We use uniqueidentifier for every record within a very large database. For business reasons we need to ensure that the uniqueidentifier is never used more than once, but for performance reasons we have a bigint as the primary key.

What is the fastest way to test the existence of a uniqueidentifer in a Sql server table?

Le-roy Staines
  • 2,037
  • 2
  • 22
  • 40
  • Eh? Why would you think you need to do this? Just use the *usual*, normal ways of *generating* uniqueidentifiers (`newid()` or `newsequentialid()`, if generating them within the database) and you're ["guaranteed" that they'll be unique](http://stackoverflow.com/questions/2977593/is-it-safe-to-assume-a-guid-will-always-be-unique) – Damien_The_Unbeliever May 13 '16 at 06:43
  • They are not guaranteed to be unique! We have data coming in from many third party systems that we don't trust how their generation of UUIDs is being done. Using UUID's as primary key and clustered index the performance degrades far more rapidly than this aproach, from what I have been able to achieve. With only a UUID and no other defining columns, the best I have achieved from 100 million rows is a lookup of 14,000ms. By adding the extra computed columns and including them in the primary key I can create a B-tree on a single column, and get it down to under a millisecond. – Le-roy Staines May 15 '16 at 22:07
  • We also need to guarantee uniqueness across multiple tables (including client-side databases that can continue to perform when there is no internet connection). Do you know of a faster way to achieve SELECT and INSERTS of UUID's, whilst maintaining integrity of uniqueness? – Le-roy Staines May 15 '16 at 22:12

2 Answers2

2

**

< 0.05ms to validate a uniqueidentifier from 100,000,000 rows on a single Standard S0 Sql Azure instance.

**

DISCLAIMER: The following aproach may require tweaking to your business requirements, and currently has only been run in a Sql Azure staging environment on an S0 instance (10 DTU's). The goal being for proof of concept.

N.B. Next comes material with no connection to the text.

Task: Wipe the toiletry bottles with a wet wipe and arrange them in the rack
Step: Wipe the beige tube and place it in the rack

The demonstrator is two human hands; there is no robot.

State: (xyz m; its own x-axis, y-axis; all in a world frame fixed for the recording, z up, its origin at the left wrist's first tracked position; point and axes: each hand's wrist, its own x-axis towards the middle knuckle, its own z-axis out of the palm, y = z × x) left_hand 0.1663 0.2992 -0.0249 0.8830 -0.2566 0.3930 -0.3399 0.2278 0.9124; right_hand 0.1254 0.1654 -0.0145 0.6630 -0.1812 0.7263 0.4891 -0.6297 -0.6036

(See below for boilerplate CREATE To scripts)

Method: Create a table specifically for storing any uniqueidentifiers that exist within your database. This table will be heavily optimised for the single purpose of augmenting our uniqueidentifer validator.

The table will have four columns. One for the uniqueidentifier, and the other three as single digit binary computed columns for storing each of the three digits of the uniqueidentifier.

We'll then create a clustered index on the first three digit columns, and the uniqueidentifer as the last column of the clustered index.

We'll lastly create a stored procedure that'll take a uniqueidentifer and break out the first three digits as binary datatype and perform the lookup, taking advantage of the B-tree structure of the data on the disk as per our clustered index.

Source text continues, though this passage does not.